-------- DATA UNDER STUDY

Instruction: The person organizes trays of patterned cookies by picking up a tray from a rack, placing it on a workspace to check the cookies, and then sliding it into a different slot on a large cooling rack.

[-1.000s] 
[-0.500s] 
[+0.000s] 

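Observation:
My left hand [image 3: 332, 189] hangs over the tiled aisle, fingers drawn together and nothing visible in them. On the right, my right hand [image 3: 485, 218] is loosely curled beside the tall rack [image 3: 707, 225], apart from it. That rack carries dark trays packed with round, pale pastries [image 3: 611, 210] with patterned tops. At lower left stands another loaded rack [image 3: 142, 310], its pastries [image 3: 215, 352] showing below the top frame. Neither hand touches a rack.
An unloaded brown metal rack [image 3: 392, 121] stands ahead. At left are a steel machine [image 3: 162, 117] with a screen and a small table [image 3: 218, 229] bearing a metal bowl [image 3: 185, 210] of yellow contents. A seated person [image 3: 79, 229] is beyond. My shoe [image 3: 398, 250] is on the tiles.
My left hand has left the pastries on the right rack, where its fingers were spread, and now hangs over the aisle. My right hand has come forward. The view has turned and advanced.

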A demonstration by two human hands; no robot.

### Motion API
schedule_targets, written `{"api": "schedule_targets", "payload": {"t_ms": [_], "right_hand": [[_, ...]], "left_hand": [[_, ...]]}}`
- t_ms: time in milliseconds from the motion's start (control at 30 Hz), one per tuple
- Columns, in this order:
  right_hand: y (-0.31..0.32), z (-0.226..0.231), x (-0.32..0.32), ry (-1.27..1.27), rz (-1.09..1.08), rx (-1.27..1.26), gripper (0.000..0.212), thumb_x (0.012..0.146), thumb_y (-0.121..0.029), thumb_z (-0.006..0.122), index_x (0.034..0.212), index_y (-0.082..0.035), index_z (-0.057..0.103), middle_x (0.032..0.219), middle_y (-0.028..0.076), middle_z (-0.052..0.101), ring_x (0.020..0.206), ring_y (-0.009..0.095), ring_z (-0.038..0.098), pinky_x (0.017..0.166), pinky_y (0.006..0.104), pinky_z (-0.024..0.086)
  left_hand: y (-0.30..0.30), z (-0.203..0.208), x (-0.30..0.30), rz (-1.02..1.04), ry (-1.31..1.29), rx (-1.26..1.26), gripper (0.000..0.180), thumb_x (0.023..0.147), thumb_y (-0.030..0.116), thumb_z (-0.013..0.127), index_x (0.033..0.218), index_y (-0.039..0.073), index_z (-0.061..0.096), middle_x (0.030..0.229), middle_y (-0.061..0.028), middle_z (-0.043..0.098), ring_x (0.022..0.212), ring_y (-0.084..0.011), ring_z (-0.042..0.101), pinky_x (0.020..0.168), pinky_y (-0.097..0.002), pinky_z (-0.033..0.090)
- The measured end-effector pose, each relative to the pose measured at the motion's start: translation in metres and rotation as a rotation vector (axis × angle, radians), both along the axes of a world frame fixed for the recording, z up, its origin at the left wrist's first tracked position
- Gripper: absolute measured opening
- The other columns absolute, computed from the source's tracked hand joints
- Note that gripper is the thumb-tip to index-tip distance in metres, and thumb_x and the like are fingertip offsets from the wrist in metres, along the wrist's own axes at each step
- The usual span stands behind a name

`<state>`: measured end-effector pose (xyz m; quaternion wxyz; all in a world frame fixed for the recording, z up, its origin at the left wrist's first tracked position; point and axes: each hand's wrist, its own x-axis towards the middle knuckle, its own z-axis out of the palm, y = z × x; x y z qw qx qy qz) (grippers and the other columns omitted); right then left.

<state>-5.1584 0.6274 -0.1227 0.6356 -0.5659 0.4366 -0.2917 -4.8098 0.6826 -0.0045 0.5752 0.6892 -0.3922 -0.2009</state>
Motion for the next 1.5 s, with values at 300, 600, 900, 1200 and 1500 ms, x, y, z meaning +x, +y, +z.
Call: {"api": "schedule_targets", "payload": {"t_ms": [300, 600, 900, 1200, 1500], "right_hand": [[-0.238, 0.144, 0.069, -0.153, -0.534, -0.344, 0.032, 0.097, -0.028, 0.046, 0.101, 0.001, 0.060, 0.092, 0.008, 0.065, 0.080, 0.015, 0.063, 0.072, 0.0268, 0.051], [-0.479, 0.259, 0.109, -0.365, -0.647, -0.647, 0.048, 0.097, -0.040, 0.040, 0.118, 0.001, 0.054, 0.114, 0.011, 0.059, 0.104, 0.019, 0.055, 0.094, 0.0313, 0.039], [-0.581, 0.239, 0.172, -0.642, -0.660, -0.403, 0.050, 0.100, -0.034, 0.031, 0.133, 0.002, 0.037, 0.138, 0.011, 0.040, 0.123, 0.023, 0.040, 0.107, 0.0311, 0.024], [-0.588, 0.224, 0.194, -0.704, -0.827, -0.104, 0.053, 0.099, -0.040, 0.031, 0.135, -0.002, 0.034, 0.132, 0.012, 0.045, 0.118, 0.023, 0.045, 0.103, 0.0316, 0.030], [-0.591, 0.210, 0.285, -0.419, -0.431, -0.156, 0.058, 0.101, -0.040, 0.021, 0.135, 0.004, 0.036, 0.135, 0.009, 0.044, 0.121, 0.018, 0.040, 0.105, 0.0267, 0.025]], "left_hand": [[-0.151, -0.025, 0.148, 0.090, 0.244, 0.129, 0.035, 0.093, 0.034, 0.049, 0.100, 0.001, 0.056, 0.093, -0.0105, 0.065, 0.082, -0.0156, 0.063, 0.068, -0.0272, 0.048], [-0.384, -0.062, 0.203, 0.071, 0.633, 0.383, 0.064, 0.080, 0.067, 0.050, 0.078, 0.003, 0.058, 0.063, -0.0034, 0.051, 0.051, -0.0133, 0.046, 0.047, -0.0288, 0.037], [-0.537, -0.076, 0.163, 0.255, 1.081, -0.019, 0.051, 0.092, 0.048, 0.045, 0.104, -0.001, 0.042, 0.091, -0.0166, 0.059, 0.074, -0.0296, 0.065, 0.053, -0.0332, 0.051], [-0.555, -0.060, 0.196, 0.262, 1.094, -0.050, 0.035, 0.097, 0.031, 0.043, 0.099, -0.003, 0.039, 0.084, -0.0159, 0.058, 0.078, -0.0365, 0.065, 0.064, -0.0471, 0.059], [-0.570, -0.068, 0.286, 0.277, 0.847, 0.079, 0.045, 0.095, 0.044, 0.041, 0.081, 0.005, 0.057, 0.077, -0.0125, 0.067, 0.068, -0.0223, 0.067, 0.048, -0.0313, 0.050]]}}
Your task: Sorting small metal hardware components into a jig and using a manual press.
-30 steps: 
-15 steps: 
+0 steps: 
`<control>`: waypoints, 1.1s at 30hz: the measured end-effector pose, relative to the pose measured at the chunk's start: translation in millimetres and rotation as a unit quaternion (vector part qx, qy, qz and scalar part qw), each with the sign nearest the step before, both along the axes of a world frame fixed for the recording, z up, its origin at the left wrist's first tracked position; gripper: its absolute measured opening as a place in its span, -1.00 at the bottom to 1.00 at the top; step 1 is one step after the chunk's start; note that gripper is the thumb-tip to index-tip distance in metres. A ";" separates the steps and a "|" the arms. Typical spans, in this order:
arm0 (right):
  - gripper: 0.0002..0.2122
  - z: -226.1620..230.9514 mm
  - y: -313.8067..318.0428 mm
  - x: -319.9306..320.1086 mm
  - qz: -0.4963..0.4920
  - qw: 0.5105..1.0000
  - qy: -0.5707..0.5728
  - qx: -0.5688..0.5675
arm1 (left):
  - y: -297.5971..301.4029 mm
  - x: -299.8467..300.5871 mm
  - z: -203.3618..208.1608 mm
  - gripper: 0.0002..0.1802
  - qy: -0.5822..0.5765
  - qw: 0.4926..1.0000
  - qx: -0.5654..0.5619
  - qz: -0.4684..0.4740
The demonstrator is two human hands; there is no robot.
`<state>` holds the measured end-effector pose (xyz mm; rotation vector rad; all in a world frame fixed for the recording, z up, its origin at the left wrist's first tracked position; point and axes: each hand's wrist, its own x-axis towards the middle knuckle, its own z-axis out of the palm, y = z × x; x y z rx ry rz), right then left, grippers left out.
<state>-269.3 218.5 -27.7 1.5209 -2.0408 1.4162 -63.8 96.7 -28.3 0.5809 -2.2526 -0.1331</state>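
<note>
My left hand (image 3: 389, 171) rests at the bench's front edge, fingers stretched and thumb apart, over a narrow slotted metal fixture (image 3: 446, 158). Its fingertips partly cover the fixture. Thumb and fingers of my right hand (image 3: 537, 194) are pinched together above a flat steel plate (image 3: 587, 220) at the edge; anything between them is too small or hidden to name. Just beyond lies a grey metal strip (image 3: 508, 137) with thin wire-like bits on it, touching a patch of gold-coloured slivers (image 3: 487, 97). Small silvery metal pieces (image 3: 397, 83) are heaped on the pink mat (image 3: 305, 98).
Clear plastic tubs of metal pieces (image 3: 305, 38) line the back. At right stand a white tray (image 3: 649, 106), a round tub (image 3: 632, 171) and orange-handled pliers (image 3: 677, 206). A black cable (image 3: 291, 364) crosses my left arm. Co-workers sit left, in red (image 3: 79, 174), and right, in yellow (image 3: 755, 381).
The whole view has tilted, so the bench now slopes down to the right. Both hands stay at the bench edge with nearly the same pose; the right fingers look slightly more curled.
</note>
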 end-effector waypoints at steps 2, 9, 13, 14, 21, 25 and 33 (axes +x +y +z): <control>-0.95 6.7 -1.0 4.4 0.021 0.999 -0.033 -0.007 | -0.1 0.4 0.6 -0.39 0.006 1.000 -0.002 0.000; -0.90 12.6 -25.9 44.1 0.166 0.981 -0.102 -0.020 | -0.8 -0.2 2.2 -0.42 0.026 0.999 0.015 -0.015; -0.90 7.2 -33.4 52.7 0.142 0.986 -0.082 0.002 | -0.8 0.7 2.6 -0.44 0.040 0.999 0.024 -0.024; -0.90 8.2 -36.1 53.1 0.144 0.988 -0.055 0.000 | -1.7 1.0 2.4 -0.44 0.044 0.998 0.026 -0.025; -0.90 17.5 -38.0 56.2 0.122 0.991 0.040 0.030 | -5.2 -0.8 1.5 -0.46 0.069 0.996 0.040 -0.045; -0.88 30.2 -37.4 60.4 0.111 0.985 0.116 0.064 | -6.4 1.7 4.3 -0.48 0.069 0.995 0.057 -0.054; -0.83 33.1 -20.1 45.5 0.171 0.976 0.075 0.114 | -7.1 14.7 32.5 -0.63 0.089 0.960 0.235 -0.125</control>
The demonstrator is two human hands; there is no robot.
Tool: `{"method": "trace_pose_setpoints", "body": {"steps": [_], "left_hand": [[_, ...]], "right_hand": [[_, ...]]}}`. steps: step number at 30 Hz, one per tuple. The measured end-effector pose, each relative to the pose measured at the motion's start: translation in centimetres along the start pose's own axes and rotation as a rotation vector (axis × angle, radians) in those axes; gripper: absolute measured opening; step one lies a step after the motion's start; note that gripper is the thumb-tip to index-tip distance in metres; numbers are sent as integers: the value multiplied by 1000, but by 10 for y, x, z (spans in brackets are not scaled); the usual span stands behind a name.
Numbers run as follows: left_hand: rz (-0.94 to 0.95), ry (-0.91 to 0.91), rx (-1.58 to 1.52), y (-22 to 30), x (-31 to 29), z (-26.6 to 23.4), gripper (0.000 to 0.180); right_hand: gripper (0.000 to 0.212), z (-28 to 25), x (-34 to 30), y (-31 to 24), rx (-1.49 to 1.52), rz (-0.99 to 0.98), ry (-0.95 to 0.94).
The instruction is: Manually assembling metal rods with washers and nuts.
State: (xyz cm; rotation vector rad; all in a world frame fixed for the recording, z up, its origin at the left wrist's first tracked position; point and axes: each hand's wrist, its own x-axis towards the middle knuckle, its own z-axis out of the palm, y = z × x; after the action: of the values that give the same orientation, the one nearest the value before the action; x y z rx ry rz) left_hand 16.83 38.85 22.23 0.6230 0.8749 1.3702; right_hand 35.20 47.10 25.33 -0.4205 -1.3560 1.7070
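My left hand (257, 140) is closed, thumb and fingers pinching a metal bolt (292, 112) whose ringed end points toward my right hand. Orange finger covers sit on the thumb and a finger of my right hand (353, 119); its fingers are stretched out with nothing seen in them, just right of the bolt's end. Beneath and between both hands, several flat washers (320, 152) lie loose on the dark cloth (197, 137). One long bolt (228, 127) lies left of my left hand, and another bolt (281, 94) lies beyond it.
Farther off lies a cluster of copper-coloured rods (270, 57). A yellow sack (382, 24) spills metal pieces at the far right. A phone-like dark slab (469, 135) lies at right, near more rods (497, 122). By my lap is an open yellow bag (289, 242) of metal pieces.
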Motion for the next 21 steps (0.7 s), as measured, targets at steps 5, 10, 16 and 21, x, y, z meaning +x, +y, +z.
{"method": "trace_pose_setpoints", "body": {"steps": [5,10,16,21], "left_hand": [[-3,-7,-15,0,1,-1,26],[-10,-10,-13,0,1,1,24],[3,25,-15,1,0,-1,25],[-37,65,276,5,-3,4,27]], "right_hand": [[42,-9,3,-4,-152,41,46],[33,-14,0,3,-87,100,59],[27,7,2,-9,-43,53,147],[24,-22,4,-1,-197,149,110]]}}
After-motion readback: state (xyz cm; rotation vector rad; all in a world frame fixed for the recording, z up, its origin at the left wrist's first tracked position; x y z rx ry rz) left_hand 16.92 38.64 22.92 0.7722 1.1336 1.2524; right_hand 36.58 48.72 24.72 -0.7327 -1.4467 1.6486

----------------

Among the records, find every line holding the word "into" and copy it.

Instruction: The person organizes trays of patterned cookies by picking up a tray from a rack, placing it on a workspace to check the cookies, and then sliding it into a different slot on a large cooling rack.
Your task: Sorting small metal hardware components into a jig and using a manual press.

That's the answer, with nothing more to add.